The full listing should be transcribed verbatim.

SUPPLIED RECORDS Start Marker

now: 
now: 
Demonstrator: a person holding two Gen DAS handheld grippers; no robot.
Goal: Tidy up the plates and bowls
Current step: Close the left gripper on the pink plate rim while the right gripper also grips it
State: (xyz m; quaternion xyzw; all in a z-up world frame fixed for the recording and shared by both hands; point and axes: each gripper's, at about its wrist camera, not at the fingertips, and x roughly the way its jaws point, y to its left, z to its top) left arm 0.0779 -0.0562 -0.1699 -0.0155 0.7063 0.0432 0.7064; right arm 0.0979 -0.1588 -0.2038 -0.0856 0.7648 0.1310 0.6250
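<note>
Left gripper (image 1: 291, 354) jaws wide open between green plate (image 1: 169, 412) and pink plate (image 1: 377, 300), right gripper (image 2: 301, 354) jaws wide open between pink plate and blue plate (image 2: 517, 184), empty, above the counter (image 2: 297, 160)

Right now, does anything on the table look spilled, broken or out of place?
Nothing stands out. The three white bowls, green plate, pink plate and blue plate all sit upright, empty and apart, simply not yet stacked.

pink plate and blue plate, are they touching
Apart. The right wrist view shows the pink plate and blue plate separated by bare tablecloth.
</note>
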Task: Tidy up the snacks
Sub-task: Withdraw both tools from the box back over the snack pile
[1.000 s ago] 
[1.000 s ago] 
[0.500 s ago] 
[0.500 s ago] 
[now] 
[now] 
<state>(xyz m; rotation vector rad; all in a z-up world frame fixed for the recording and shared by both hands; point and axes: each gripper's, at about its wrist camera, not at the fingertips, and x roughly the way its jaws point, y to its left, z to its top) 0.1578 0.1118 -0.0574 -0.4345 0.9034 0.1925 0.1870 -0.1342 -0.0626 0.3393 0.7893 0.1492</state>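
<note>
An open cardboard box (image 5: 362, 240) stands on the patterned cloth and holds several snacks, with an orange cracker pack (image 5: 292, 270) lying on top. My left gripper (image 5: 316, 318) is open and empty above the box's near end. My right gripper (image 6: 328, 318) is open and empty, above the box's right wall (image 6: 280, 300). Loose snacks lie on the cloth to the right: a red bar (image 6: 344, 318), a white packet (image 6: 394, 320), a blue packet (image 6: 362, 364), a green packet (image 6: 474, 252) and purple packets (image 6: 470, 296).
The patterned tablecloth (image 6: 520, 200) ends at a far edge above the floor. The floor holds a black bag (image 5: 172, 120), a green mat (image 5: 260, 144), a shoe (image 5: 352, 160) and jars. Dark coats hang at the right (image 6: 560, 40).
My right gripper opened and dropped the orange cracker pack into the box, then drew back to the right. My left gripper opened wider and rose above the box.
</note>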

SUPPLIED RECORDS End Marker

◆ ANSWER ◆
now: 
now: 
Demonstrator: a person holding two Gen DAS handheld grippers; no robot.
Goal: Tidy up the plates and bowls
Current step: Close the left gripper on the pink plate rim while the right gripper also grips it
State: (xyz m; quaternion xyzw; all in a z-up world frame fixed for the recording and shared by both hands; point and axes: each gripper's, at about its wrist camera, not at the fingertips, and x roughly the way its jaws point, y to its left, z to its top) left arm 0.0779 -0.0562 -0.1699 -0.0155 0.7063 0.0432 0.7064; right arm 0.0979 -0.1588 -0.2038 -0.0856 0.7648 0.1310 0.6250
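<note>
Left gripper (image 1: 291, 354) jaws wide open between green plate (image 1: 169, 412) and pink plate (image 1: 377, 300), right gripper (image 2: 301, 354) jaws wide open between pink plate and blue plate (image 2: 517, 184), empty, above the counter (image 2: 297, 160)

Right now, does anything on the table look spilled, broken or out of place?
Nothing stands out. The three white bowls, green plate, pink plate and blue plate all sit upright, empty and apart, simply not yet stacked.

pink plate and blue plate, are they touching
Apart. The right wrist view shows the pink plate and blue plate separated by bare tablecloth.
</note>
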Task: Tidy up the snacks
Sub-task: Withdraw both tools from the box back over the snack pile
[1.000 s ago] 
[1.000 s ago] 
[0.500 s ago] 
[0.500 s ago] 
[now] 
[now] 
<state>(xyz m; rotation vector rad; all in a z-up world frame fixed for the recording and shared by both hands; point and axes: each gripper's, at about its wrist camera, not at the fingertips, and x roughly the way its jaws point, y to its left, z to its top) 0.1578 0.1118 -0.0574 -0.4345 0.9034 0.1925 0.1870 -0.1342 -0.0626 0.3393 0.7893 0.1492</state>
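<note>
An open cardboard box (image 5: 362, 240) stands on the patterned cloth and holds several snacks, with an orange cracker pack (image 5: 292, 270) lying on top. My left gripper (image 5: 316, 318) is open and empty above the box's near end. My right gripper (image 6: 328, 318) is open and empty, above the box's right wall (image 6: 280, 300). Loose snacks lie on the cloth to the right: a red bar (image 6: 344, 318), a white packet (image 6: 394, 320), a blue packet (image 6: 362, 364), a green packet (image 6: 474, 252) and purple packets (image 6: 470, 296).
The patterned tablecloth (image 6: 520, 200) ends at a far edge above the floor. The floor holds a black bag (image 5: 172, 120), a green mat (image 5: 260, 144), a shoe (image 5: 352, 160) and jars. Dark coats hang at the right (image 6: 560, 40).
My right gripper opened and dropped the orange cracker pack into the box, then drew back to the right. My left gripper opened wider and rose above the box.
</note>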

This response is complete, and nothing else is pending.